Many students can hear the words of the dull, repetitious script and the cheap electronic music resound in their heads as they remember running back and forth: 20 meters—stop, turn around—beep! 20 meters—stop, turn around—beep! Over and over, students ran back and forth with increasing frequency until at last all have succumbed to exhaustion.

A number of questions about its utility and its effect on students has driven Newsom to abandon the test. He seems convinced that results of the test lead to bullying and body shaming, and that the strict gender line the results chart draws is discriminatory.

The points he raises are all valid, though it is worrisome that his first reaction to these ideas is to throw away the test entirely. Concerns about inclusion and discrimination need to be examined with a more delicate touch than a full abandonment of all standardized physical fitness testing.

By refusing to administer any physical fitness test, Newsom seems to be saying that the state is not prioritizing the health of its students, and that cannot be acceptable.
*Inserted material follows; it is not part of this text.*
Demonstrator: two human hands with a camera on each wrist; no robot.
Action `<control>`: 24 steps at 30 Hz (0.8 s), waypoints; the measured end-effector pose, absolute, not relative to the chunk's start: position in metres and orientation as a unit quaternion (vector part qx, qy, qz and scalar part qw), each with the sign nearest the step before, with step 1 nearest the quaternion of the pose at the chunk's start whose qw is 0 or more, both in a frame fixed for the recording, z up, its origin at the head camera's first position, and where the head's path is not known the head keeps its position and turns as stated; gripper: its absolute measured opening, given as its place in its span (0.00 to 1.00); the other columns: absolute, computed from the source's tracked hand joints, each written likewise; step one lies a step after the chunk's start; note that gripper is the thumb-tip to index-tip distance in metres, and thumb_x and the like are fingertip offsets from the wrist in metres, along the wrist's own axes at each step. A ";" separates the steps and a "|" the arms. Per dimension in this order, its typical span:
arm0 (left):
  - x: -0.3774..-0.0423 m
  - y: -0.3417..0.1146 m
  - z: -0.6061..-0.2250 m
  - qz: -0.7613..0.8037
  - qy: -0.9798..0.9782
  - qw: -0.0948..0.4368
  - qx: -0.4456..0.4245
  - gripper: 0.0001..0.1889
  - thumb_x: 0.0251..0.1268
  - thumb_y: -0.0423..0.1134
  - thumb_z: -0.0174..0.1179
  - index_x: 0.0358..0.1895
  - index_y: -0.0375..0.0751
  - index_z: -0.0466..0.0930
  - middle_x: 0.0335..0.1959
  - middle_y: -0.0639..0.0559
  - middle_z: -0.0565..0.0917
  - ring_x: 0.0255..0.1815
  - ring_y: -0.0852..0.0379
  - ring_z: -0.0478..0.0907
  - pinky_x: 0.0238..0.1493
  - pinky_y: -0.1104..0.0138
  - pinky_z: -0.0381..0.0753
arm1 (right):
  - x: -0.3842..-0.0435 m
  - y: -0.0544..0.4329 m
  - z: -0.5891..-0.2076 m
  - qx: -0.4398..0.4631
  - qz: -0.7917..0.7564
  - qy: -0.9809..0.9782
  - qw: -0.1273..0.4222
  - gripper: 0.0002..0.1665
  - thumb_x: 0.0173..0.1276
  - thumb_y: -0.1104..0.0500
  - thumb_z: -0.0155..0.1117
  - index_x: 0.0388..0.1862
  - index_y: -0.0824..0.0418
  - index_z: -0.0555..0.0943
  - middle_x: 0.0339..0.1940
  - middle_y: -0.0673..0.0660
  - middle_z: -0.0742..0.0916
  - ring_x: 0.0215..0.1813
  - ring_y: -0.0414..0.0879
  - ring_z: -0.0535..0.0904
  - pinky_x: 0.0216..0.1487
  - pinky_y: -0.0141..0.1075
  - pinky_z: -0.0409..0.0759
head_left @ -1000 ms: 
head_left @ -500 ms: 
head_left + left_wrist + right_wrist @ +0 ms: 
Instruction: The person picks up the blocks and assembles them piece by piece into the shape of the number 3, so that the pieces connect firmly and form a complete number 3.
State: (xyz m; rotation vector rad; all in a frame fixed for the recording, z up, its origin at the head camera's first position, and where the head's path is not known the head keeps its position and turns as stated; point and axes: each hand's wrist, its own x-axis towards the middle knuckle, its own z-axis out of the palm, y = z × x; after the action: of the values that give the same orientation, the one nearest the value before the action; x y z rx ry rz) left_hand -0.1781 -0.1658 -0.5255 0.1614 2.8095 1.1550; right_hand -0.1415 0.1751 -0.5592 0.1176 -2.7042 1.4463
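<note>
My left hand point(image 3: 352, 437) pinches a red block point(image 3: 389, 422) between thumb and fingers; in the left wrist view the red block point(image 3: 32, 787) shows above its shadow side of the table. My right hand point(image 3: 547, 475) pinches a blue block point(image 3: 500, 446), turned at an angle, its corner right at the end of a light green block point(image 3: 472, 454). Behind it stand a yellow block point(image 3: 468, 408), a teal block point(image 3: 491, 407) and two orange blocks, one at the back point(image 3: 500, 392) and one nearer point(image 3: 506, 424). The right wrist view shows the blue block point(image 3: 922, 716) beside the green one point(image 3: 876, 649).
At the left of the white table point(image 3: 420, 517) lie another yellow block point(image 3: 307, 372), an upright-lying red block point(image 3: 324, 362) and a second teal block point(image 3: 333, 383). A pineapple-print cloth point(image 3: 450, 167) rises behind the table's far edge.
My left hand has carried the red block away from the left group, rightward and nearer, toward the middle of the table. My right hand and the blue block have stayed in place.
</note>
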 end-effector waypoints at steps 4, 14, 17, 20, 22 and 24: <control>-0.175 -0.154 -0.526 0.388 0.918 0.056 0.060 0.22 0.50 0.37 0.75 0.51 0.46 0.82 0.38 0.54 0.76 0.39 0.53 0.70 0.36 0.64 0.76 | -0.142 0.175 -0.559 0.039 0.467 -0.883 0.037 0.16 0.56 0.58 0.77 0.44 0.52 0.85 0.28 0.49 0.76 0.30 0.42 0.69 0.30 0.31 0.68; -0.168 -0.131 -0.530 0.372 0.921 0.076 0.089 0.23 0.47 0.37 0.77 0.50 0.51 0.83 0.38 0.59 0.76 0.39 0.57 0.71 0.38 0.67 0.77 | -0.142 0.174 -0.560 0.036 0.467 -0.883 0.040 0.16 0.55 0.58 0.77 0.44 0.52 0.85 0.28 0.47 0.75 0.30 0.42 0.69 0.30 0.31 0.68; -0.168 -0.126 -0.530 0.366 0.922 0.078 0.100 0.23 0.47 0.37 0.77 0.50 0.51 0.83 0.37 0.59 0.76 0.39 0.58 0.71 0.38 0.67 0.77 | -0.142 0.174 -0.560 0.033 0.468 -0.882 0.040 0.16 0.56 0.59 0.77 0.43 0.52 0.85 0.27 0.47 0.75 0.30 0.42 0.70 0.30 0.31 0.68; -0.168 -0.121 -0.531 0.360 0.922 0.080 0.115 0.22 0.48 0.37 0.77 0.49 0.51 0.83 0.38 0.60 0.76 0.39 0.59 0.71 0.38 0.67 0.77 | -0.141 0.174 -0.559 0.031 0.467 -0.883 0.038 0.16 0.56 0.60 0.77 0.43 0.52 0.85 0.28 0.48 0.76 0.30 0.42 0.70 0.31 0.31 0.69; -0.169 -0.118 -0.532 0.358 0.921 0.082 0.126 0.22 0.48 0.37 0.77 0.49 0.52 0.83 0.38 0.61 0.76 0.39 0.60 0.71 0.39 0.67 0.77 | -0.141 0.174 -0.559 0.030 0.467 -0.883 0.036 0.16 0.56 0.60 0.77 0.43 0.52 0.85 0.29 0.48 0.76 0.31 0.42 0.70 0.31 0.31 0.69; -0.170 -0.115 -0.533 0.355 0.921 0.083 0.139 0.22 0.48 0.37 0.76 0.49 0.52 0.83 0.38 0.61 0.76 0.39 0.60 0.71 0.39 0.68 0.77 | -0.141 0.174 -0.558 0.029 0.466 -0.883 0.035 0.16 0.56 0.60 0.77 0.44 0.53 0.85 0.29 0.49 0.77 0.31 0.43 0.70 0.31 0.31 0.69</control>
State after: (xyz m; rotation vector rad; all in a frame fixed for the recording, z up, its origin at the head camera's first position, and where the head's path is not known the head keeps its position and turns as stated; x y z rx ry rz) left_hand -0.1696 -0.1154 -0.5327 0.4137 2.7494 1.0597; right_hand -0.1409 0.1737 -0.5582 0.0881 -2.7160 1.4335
The solution to the various problems with the current iteration of California’s physical fitness test cannot be to ignore physical fitness.

Most of the problems of the current test stem from its imposition of strict guidelines of what is “passing” and what is “failing,” based on the narrow measures of height, weight, and sex. When each segment of the test is administered, the benchmark for success is a number from one cell on a chart, with no respect for disabilities or other personal considerations.

Rather than abolishing the test altogether, it would be easy to cut that aspect out of it. Instead of forcing preconceived notions of what “every student” at each height and weight class should be able to do, which lead to the strange pass/fail rubric of the current test, California should measure students against their past selves. Pass and fail could turn into degrees of improvement, from needing improvement to greatly improved.

For a world with so much understanding about health, fitness, and biology, the physical fitness test is certainly out of date. Its outmoded thinking on how fitness works is rooted in an older culture that valued athleticism more than health. But the solution is not to eliminate testing. We need to build in its place a modern test more reflective of true fitness outcomes and our values as a society: make healthy children, not sad children.